**Your goal**
Your copy of the entries below should hold exactly the lines from the one containing "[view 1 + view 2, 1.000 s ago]" to the one containing "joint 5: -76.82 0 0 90", inclusive, and no pictures.

**Items from a data source**
■ ■ ■ ■ ■ ■ ■
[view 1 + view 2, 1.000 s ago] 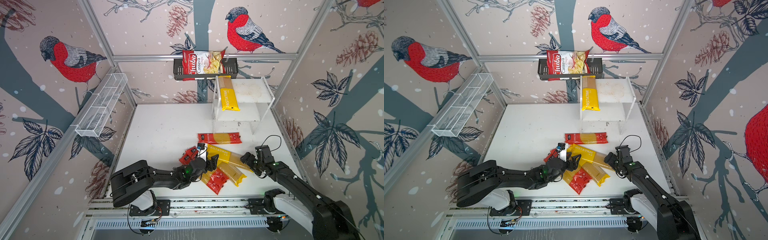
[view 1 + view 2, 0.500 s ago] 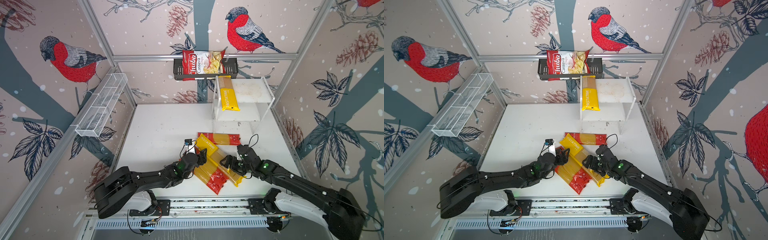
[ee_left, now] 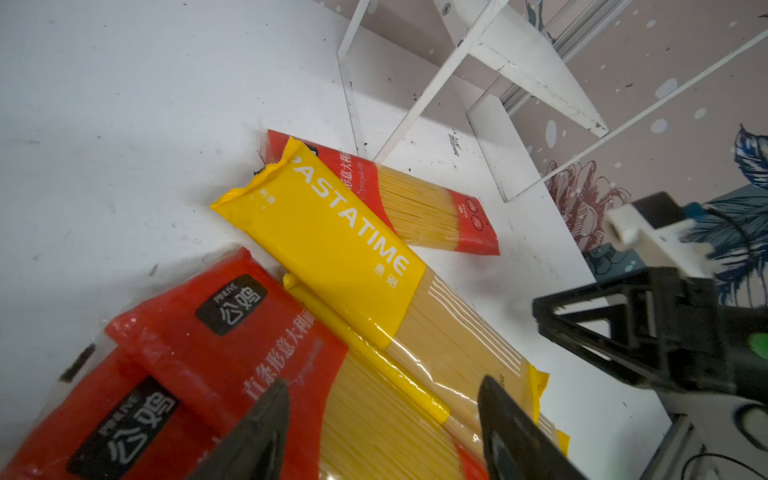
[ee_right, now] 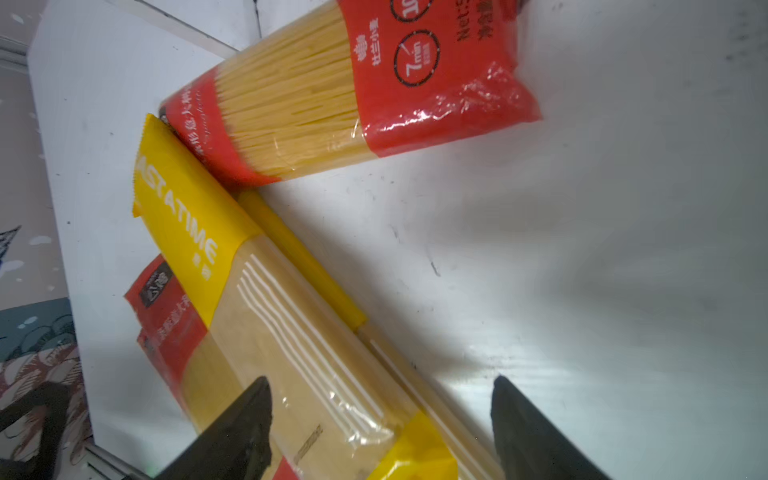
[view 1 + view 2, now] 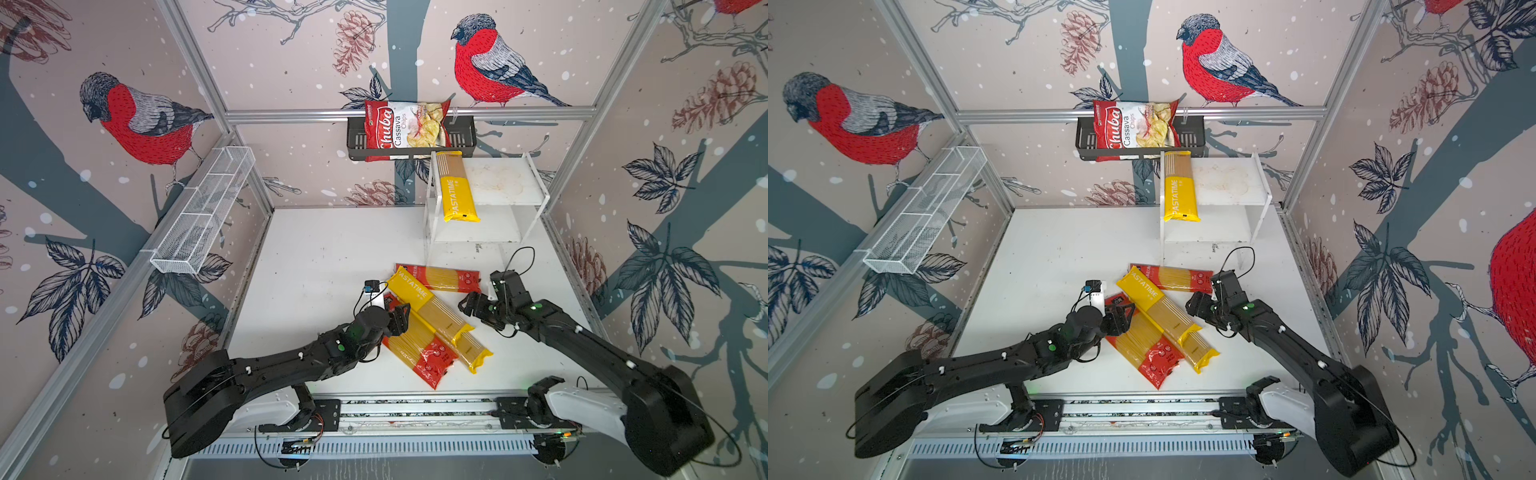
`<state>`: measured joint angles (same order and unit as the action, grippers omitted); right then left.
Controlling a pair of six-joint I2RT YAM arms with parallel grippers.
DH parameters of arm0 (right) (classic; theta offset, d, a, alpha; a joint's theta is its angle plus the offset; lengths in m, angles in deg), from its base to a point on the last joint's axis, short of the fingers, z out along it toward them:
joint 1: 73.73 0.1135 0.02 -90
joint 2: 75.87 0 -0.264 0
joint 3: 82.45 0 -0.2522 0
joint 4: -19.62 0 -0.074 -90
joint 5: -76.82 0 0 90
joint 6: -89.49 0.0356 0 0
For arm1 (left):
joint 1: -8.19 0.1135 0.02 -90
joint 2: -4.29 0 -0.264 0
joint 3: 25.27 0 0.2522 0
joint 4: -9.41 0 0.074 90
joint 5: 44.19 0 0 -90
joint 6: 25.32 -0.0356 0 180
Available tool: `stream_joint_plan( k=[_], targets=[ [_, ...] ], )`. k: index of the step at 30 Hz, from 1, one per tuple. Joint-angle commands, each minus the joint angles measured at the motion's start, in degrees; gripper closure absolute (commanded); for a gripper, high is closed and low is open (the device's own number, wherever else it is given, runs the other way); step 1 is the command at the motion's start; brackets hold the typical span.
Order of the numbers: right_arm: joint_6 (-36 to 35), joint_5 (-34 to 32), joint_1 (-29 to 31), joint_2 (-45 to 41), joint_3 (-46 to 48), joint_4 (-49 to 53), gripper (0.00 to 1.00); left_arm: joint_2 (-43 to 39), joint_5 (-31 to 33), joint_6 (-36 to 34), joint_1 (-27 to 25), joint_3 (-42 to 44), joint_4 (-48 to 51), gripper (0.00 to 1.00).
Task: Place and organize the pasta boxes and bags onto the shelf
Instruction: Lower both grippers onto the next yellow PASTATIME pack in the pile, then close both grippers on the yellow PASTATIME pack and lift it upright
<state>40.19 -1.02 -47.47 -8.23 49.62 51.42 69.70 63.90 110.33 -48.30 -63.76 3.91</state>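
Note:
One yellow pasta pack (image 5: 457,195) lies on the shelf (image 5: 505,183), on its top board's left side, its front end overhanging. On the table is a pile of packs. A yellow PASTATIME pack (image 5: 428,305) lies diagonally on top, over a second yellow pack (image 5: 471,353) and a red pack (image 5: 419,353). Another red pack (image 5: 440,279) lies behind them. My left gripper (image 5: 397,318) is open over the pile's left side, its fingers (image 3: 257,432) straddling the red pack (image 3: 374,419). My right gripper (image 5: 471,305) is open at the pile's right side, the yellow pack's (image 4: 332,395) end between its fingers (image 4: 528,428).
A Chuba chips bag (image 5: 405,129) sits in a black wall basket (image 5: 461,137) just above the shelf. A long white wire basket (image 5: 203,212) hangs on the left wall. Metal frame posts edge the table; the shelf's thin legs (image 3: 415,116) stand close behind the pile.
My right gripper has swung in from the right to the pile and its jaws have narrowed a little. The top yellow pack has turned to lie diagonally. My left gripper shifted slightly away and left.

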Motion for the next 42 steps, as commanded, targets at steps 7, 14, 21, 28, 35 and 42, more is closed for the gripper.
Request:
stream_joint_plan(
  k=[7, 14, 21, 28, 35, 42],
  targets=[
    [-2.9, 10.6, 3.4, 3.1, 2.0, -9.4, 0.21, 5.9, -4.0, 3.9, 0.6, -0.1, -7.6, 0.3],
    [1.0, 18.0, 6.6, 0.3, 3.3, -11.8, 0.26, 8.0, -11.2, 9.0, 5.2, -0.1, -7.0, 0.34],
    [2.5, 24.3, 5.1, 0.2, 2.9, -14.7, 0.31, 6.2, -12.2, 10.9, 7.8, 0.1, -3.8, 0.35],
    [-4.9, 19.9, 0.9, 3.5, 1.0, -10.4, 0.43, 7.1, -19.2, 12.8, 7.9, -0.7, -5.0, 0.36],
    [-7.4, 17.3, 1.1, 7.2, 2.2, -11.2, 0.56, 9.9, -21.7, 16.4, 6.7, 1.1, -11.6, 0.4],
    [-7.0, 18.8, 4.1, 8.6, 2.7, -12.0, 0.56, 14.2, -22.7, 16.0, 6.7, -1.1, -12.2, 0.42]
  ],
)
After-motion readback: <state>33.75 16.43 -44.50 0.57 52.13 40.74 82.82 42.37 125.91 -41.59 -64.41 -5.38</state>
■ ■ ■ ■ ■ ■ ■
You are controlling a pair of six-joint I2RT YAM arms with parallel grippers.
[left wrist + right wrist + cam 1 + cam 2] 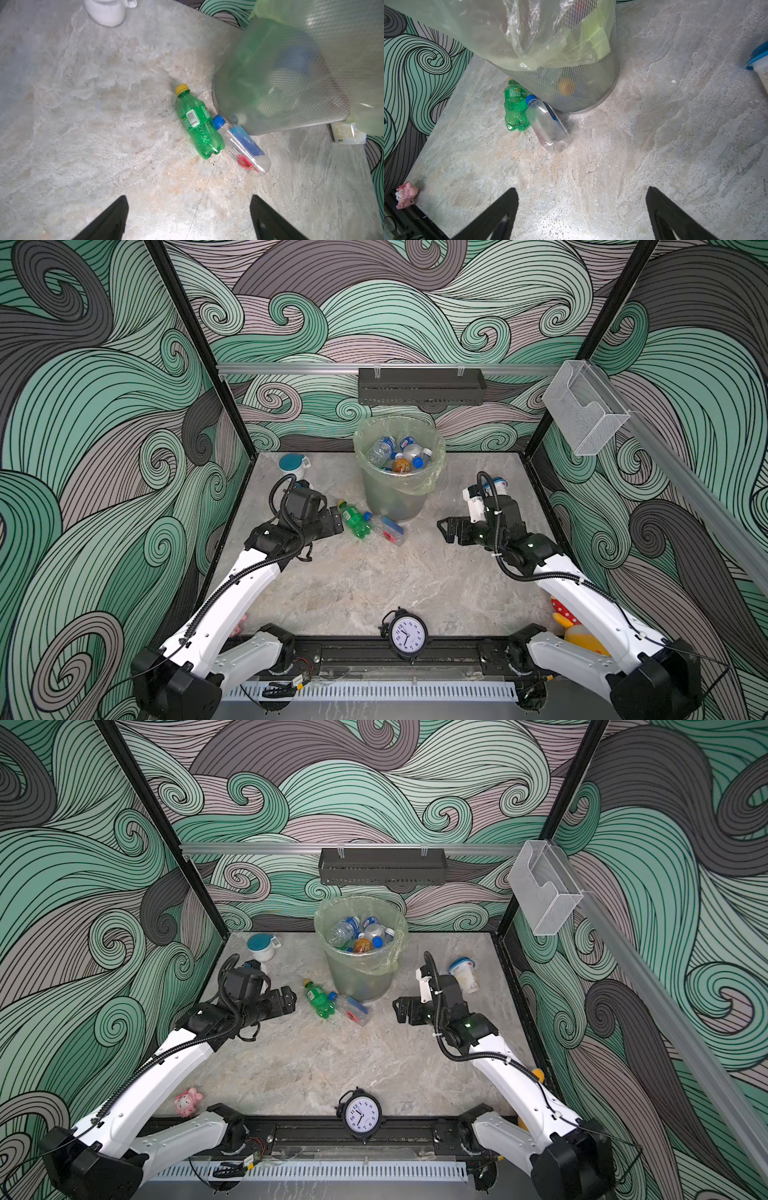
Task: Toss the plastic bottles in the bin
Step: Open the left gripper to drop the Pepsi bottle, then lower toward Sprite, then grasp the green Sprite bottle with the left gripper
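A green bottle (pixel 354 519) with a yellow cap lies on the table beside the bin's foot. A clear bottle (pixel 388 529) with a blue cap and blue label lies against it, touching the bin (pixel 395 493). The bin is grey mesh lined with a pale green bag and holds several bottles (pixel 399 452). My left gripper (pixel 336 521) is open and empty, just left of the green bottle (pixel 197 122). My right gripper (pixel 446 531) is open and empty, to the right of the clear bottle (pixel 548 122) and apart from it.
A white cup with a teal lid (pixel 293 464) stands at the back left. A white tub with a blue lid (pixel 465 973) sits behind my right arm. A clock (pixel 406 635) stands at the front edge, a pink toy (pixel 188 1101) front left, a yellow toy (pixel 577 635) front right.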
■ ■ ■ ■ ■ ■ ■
**Solution to this exercise**
[view 1 + view 2, 1.000 s ago] 
[view 1 + view 2, 0.500 s ago] 
[ee_left, now] 
[ee_right, now] 
[view 1 + view 2, now] 
`<state>`: measured joint angles (same order and unit as the action, grippers omitted); right then left.
Controlling a pair of six-joint I2RT YAM arms with parallel grippers.
DH parameters of arm0 (right) (classic; theta offset, d, a, alpha; a joint's theta is its angle plus the offset; lengths in m, angles in deg), from its base to a point on the last joint's axis, short of the fingers, z out along it toward them:
joint 1: 73.73 0.1135 0.02 -90
joint 2: 75.87 0 -0.264 0
joint 3: 82.45 0 -0.2522 0
joint 4: -19.62 0 -0.074 -90
joint 5: -76.82 0 0 90

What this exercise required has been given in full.